Il est, pourtant, clair que le pouvoir de vigilance de l’Autorité donne lieu à une multiplicité d’actes parmi lesquels figurent sans doute, outre les actes de régulation interprétative, les auditions dans les différents cas d’espèce, auditions qui ont donc une valeur d’actes de référence et qui sont destinés à rappeler aux sujets responsables l’interprétation correcte des dispositions de loi qui encadrent le marché en question. Il s’ensuit que les mesures adoptées par l’Autorité dans l’exercice du pouvoir de vigilance se présentent à l’extérieur non pas comme déclaration d’illégitimité des dispositions adoptées, mais plutôt comme invitation à reconsidérer l’opportunité de leur adoption.

Malgré toutes les significatives et importantes fonctions qui lui sont attribuées par la loi, l’Autorité ne possède pas un pouvoir d’ingérence sur chaque procédure de passation en particulier, elle ne peut intenter un contrôle juridictionnel à travers la contestation autonome des actes d’attribution des marchés retenus illégitimes, elle n’a pas non plus le pouvoir de régler une contestation par voie extrajudiciaire, en indiquant la règle qu’il faut suivre dans le cas d’espèce.

De plus, en corrélation fonctionnelle avec ses propres activités institutionnelles, l’Autorité a des pouvoirs d’instruction assez incisifs, qui peuvent être activés d’office ou sur la signalisation de quiconque avec un intérêt. De tels pouvoirs d’instruction sont soutenus par des pouvoirs de sanction qui répriment la violation d’un devoir serré d’information vers l’Autorité à la charge de tous les opérateurs du secteur.

Toutefois, ces pouvoirs d’instruction si intenses, qui sont d’ailleurs soutenus par des sanctions significatives du point de vue de leur efficience et efficacité, ne répondent point à des pouvoirs capables d’avoir une incidence sur les procédures de passation des travaux publics ou sur les phases d’exécution des contrats correspondants. En effet, le pouvoir de sanction de l’Autorité est destiné uniquement à sanctionner des comportements défaillants par rapport au devoir d’information évoqué ci-dessus.
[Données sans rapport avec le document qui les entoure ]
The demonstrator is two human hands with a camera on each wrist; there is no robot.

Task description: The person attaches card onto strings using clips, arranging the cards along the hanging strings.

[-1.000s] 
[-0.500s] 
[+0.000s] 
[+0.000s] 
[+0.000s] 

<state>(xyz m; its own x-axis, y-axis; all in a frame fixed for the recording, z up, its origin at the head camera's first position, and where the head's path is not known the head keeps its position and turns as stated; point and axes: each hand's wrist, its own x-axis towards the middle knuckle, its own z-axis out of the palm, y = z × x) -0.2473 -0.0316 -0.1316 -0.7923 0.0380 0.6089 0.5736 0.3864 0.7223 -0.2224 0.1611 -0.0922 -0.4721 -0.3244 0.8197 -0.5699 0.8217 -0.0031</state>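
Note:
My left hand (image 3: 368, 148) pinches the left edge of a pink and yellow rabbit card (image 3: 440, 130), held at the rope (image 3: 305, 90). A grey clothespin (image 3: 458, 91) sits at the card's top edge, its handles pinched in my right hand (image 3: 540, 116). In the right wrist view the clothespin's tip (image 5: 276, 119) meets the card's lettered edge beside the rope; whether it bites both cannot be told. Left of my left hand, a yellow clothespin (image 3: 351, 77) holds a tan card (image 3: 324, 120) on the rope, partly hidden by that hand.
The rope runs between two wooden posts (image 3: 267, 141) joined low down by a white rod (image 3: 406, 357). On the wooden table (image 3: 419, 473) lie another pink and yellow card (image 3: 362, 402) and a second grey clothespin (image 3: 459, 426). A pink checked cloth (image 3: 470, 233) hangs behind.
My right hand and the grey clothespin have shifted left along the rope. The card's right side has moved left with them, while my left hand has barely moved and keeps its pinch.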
Afin de dépasser ces limites et de fournir à l’Autorité pour la vigilance sur les travaux publics des instruments proportionnés et efficaces pour la poursuite de ses fonctions propres, l’intervention d’initiatives législatives qui puissent lui reconnaître des pouvoirs coercitifs à l’égard des opérateurs du secteur et qui puissent la rendre en mesure d’influencer directement le marché est souhaitable.

À ce propos, il est intéressant de souligner que la Commission européenne, lors de la Communication du 7 mai 2003, a appuyé l’intention de proposer aux États membres, dans le cadre de révision de la directive sur les procédures de contestation dans le domaine des marchés publics, l’attribution à une autorité de vigilance nationale du pouvoir de recourir de façon autonome aux voies juridictionnelles ; une telle autorité non seulement doit pouvoir être indépendante par rapport aux pouvoirs adjudicateurs, mais encore elle doit pouvoir sanctionner de façon efficace les phénomènes de non exécution graves.

D’un autre côté, conformément à la directive n.18/2004, il est enfin naturel que les fonctions de l’Autorité augmentent jusqu’à comprendre la vigilance et le contrôle sur les marchés publics de services et de fournitures.